[Your assignment]: What is needed is an exact copy of the lines in the listing below, from the one with "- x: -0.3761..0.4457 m" up to and including the one with "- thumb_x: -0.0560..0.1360", with no other lines.

── Supplied records ──

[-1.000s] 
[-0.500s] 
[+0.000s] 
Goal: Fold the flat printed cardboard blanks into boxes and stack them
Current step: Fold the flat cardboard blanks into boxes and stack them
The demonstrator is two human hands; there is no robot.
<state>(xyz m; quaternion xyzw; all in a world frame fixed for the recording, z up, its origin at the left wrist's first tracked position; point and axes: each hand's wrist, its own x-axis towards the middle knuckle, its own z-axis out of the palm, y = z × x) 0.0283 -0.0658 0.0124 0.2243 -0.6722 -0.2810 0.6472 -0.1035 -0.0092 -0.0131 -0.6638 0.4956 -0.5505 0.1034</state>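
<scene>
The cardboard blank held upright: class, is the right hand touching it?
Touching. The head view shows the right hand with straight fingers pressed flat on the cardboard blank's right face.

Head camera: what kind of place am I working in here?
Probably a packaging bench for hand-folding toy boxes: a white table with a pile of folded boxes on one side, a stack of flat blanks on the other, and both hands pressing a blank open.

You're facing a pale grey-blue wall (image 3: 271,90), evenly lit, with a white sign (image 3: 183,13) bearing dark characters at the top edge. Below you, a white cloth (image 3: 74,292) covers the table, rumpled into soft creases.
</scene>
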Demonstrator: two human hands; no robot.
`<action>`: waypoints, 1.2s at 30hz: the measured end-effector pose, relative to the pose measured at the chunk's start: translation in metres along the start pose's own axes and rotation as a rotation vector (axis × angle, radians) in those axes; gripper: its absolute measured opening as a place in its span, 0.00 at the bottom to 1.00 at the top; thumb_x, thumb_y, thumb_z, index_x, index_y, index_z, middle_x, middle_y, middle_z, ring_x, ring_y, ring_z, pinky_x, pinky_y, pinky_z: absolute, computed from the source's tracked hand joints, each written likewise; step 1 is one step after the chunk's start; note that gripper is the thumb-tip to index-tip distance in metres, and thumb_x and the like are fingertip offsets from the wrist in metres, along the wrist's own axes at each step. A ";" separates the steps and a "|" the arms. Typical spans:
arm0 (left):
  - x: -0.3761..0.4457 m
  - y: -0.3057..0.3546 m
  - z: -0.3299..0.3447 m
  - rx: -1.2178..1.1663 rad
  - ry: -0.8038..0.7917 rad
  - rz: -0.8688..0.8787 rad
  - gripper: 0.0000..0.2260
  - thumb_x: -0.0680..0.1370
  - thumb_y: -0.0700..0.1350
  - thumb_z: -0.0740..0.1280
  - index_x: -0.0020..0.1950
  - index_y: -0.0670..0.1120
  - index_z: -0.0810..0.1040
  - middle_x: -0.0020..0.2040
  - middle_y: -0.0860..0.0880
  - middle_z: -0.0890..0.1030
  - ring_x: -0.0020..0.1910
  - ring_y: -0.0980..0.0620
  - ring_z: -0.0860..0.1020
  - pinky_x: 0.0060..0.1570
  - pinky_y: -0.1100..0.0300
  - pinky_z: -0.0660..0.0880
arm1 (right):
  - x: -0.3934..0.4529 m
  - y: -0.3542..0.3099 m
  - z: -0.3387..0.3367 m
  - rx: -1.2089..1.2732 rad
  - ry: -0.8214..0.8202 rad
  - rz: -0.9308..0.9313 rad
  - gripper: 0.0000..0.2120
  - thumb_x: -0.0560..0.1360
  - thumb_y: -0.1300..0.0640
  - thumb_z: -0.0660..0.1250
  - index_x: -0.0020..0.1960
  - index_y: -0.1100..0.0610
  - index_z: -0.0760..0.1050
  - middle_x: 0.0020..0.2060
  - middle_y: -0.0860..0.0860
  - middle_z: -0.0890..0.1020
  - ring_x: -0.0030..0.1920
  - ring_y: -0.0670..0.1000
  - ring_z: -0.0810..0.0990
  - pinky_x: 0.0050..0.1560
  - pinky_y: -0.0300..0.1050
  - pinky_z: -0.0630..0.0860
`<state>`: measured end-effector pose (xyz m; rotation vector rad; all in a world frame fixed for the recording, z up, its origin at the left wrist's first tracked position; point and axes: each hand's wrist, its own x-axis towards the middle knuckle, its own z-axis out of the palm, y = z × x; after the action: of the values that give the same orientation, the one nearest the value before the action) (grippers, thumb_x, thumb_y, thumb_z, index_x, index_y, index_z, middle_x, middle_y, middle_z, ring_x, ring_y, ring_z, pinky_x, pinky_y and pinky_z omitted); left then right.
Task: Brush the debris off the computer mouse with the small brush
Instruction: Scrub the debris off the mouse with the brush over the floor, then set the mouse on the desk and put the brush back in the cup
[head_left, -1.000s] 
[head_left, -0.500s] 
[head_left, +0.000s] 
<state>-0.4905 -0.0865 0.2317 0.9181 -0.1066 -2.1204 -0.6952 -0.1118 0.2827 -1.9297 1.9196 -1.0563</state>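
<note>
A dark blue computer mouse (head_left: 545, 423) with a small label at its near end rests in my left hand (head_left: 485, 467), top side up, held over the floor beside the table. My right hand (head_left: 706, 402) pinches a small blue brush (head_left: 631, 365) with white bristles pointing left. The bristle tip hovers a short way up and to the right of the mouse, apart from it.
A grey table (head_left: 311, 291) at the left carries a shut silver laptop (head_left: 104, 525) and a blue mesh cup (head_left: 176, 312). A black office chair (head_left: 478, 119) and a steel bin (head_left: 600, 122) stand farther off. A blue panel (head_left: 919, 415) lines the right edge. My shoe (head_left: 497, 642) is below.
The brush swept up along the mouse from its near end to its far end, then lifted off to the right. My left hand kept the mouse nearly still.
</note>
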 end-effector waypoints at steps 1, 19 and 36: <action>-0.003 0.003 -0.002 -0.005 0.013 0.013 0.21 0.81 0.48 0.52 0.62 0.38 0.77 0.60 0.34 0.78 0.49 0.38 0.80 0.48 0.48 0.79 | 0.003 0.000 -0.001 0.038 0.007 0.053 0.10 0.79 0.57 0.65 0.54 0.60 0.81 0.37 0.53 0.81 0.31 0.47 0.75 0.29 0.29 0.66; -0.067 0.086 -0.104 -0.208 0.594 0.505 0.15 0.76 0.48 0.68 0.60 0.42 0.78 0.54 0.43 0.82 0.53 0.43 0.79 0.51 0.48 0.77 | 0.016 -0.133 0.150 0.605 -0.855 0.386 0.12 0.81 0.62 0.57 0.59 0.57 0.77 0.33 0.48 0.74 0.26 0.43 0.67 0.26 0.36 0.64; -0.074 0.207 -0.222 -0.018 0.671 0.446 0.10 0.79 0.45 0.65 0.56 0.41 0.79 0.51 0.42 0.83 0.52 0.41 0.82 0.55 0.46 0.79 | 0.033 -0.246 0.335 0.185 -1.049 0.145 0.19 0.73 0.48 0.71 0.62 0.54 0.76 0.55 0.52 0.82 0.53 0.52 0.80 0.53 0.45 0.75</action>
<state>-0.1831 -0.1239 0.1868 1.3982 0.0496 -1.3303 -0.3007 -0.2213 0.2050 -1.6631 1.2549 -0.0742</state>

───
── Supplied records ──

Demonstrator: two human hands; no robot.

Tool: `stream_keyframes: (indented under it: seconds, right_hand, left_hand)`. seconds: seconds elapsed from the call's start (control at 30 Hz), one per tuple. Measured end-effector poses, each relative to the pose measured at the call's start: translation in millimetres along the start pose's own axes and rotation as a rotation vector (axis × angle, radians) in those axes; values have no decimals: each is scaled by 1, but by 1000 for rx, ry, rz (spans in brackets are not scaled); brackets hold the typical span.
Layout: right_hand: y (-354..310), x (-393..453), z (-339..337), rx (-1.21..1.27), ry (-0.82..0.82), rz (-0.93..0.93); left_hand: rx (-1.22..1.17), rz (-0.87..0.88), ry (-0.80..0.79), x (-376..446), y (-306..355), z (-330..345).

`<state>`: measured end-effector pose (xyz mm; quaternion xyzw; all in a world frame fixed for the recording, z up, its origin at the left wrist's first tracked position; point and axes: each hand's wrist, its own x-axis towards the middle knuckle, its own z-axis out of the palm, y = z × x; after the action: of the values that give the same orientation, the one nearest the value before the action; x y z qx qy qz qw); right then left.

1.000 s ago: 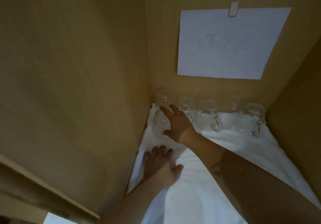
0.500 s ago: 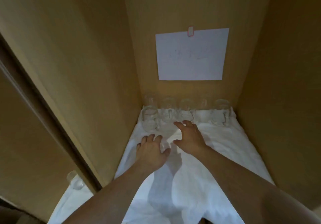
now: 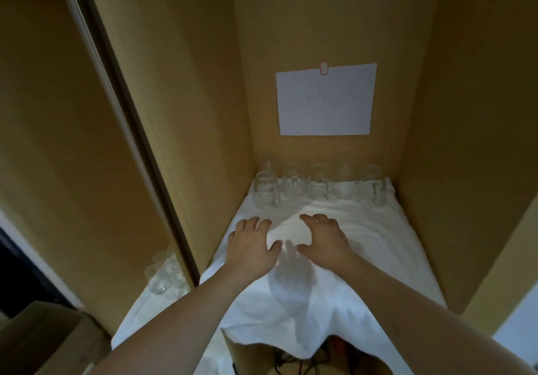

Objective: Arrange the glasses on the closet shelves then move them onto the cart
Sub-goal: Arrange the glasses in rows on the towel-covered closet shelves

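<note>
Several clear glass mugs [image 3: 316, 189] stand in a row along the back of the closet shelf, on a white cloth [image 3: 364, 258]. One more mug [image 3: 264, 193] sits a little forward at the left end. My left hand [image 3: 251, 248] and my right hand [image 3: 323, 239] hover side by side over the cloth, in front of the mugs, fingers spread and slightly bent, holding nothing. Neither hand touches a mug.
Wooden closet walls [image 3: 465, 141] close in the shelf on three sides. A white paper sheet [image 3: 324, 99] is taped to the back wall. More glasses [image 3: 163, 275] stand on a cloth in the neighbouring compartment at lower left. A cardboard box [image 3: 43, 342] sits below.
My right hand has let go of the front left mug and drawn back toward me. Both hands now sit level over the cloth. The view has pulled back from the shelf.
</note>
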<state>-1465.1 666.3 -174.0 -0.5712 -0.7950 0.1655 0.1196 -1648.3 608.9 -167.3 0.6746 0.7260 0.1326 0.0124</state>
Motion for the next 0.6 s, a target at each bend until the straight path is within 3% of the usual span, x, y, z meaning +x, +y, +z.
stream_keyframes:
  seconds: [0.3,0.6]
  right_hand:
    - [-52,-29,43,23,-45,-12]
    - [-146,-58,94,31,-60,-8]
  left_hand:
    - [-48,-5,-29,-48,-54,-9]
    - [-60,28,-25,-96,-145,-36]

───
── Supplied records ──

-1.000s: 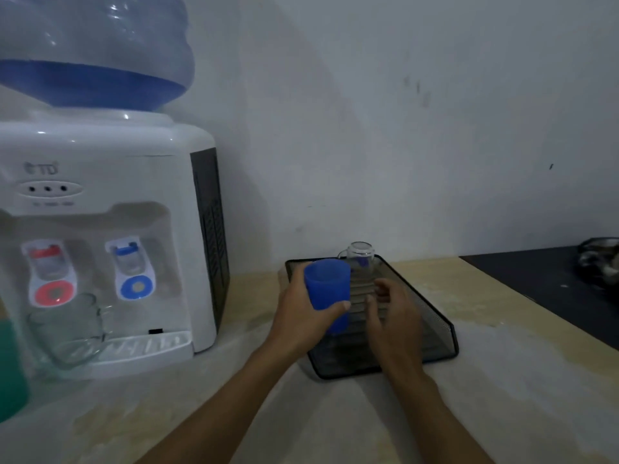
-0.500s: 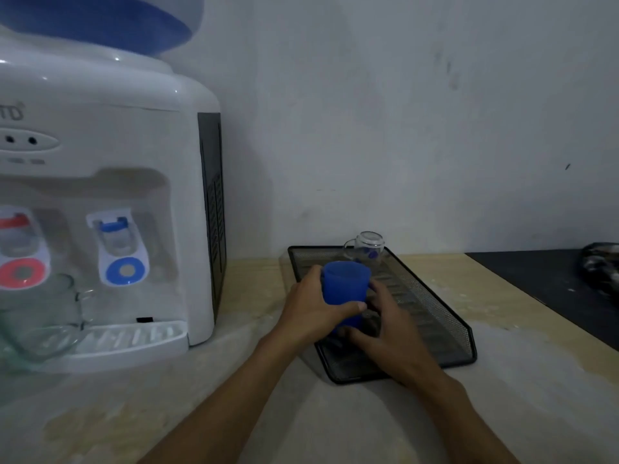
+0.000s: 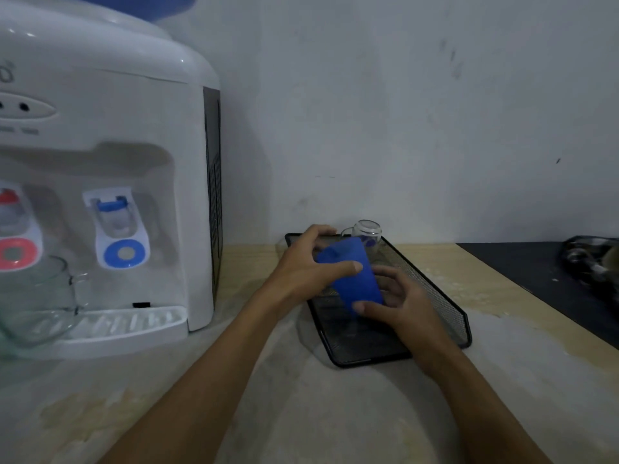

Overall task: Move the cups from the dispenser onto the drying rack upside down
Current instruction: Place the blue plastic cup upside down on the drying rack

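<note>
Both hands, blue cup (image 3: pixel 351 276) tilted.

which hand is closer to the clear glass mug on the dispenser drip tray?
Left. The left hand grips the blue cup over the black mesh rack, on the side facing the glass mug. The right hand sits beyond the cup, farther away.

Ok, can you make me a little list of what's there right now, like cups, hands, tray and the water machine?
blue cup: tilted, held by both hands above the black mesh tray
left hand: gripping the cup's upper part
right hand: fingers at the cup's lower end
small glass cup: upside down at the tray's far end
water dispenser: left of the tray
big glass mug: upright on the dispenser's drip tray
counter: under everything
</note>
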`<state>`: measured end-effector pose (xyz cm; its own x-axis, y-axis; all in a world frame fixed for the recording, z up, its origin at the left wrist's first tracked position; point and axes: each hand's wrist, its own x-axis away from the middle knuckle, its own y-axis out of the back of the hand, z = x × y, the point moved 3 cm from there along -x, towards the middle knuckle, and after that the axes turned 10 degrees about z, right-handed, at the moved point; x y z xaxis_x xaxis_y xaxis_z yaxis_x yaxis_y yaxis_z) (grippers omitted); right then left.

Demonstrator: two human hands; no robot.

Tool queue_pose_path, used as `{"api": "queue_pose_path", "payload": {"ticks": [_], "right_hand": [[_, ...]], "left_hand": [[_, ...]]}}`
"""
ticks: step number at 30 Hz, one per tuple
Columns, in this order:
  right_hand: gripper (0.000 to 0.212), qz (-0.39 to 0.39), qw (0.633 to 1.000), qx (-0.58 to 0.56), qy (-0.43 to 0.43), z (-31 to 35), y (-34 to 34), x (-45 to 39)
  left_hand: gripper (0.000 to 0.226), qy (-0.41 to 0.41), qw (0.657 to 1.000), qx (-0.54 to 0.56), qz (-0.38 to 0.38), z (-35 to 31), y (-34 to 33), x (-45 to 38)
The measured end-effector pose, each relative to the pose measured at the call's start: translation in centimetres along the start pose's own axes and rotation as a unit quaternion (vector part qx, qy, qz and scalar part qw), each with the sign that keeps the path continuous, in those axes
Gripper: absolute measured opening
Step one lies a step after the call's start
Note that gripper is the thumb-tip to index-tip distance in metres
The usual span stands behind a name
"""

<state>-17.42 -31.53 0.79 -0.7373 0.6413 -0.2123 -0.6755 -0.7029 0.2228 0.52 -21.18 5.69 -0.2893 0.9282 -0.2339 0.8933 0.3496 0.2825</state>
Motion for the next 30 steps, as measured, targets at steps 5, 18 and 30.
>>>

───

[Solution to the problem]:
  - x: -0.3761..0.4457 m
  - y: -0.3057..0.3546 m
  - z: -0.3299..0.3447 m
  - rx: -1.2178..1.1663 rad
  - ry: -0.8038..0.7917 rad
  - rz: -0.8688..0.8787 rad
  - gripper: 0.0000..0.2260
  - thumb_x: -0.0680..0.1370
  - thumb_y: -0.0700..0.1350
  - thumb_z: -0.0740..0.1280
  - index_x: -0.0020..0.1950
  - index_y: -0.0670..0.1120
  - index_z: -0.0810..0.1040
  - middle_x: -0.0020..0.2040
  - middle_y: -0.0860..0.0880
  - middle_z: -0.0890..0.1030
  - ring_x: -0.0020..0.1910
  - ring_y: -0.0980..0.0620
  - ring_z: -0.0860..0.1020
  - pinky_x: 0.0060..0.1570
  - pinky_y: -0.1100..0.0300
  - pinky_z: -0.0660..0.0880
arm1 (right):
  - x: -0.3934..0.4529 m
  - y: -0.3542..0.3099 m
  - z: -0.3387..0.3367 m
  - rx: -1.2089..1.2732 rad
  - ry: -0.8214..0.8202 rad
  - rz: -0.9308..0.9313 rad
  - gripper: 0.0000..0.2120
  - thumb_x: -0.0560..0.1360

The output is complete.